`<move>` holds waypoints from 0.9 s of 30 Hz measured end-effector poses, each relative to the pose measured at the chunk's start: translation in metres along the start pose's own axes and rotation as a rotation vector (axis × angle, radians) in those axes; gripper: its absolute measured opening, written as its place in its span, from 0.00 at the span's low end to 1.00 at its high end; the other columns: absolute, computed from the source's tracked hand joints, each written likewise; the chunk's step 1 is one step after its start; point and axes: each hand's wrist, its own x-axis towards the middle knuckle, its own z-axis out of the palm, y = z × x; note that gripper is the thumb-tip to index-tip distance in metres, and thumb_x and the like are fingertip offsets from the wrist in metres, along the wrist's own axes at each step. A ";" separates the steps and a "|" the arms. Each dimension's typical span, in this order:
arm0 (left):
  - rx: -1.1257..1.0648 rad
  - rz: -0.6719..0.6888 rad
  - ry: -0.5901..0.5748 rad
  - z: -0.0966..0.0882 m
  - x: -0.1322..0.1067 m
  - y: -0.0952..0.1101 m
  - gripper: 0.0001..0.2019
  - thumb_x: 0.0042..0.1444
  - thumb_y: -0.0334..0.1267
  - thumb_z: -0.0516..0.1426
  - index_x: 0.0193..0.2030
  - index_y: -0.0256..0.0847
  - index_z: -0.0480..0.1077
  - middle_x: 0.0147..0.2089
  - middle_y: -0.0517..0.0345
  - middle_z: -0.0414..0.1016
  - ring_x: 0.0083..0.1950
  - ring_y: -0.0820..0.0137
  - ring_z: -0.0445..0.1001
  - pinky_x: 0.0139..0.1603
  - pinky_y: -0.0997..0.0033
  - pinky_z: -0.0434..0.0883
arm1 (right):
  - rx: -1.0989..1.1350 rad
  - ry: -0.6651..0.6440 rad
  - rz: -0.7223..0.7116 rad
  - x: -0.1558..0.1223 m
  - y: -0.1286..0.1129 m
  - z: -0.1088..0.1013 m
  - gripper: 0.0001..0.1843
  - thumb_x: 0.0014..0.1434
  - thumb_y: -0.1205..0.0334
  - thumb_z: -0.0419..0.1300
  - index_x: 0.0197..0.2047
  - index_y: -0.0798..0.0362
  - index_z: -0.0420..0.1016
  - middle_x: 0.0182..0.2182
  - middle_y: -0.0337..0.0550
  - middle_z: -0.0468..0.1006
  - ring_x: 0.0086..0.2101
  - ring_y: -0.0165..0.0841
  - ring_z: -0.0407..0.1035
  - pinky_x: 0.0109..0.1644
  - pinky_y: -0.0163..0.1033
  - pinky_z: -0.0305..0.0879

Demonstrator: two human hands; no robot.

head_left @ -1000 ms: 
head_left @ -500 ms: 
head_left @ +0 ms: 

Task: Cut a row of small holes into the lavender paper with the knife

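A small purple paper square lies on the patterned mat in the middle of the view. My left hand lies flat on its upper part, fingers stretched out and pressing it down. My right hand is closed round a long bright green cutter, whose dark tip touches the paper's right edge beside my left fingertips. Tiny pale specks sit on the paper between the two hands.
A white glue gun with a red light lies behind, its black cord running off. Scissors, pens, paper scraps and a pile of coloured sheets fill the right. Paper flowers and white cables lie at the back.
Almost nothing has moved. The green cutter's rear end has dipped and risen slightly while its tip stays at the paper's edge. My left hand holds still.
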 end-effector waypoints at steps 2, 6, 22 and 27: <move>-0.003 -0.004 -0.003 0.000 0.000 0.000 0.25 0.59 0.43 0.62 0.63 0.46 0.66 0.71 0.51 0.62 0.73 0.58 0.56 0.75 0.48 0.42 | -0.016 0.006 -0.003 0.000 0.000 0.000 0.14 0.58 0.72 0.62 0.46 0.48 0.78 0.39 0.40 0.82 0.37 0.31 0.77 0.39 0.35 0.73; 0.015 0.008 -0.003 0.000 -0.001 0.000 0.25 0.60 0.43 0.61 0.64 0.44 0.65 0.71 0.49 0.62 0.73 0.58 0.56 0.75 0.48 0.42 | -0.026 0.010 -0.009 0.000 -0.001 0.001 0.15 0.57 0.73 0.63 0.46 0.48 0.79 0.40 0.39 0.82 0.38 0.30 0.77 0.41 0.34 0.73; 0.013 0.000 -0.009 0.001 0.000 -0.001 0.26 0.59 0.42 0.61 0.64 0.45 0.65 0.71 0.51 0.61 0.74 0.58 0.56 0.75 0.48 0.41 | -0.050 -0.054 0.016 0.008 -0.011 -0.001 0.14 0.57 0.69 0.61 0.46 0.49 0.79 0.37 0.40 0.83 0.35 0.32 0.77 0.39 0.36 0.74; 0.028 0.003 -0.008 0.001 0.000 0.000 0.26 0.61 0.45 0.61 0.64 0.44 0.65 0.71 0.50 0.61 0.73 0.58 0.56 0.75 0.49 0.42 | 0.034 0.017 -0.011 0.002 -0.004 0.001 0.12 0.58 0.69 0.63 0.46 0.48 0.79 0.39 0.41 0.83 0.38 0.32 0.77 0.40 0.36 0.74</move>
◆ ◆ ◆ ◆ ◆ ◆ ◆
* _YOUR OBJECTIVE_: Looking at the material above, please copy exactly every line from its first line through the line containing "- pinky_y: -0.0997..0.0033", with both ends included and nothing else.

* _RESULT OF THE TASK_:
`<move>` holds waypoints from 0.9 s of 30 Hz measured end-effector poses, each relative to the pose measured at the chunk's start: translation in metres along the start pose's own axes and rotation as a rotation vector (axis × angle, radians) in those axes; gripper: its absolute measured opening, written as its place in its span, from 0.00 at the span's low end to 1.00 at its high end; the other columns: absolute, computed from the source's tracked hand joints, each written likewise; the chunk's step 1 is one step after its start; point and axes: each hand's wrist, its own x-axis towards the middle knuckle, its own z-axis out of the palm, y = z × x; note that gripper is the thumb-tip to index-tip distance in metres, and thumb_x and the like are fingertip offsets from the wrist in metres, along the wrist's own axes at each step. A ";" separates the steps and a "|" the arms. Each dimension's typical span, in this order:
arm0 (left):
  - rx: -1.1257..1.0648 rad
  - rz: -0.6719..0.6888 rad
  - ry: -0.5901..0.5748 rad
  - z: -0.0966..0.0882 m
  - x: -0.1322..0.1067 m
  - y: -0.0952..0.1101 m
  - gripper: 0.0001..0.2019
  - thumb_x: 0.0042..0.1444
  - thumb_y: -0.0334..0.1267
  - thumb_z: -0.0516..0.1426
  - index_x: 0.0193..0.2030
  - index_y: -0.0256..0.0847
  - index_z: -0.0480..0.1077
  - middle_x: 0.0147..0.2089
  - middle_y: -0.0517..0.0345
  - middle_z: -0.0414..0.1016
  - ring_x: 0.0083..0.1950
  - ring_y: -0.0820..0.0137
  - ring_z: -0.0445..0.1001
  - pinky_x: 0.0139..0.1603
  - pinky_y: -0.0997..0.0033

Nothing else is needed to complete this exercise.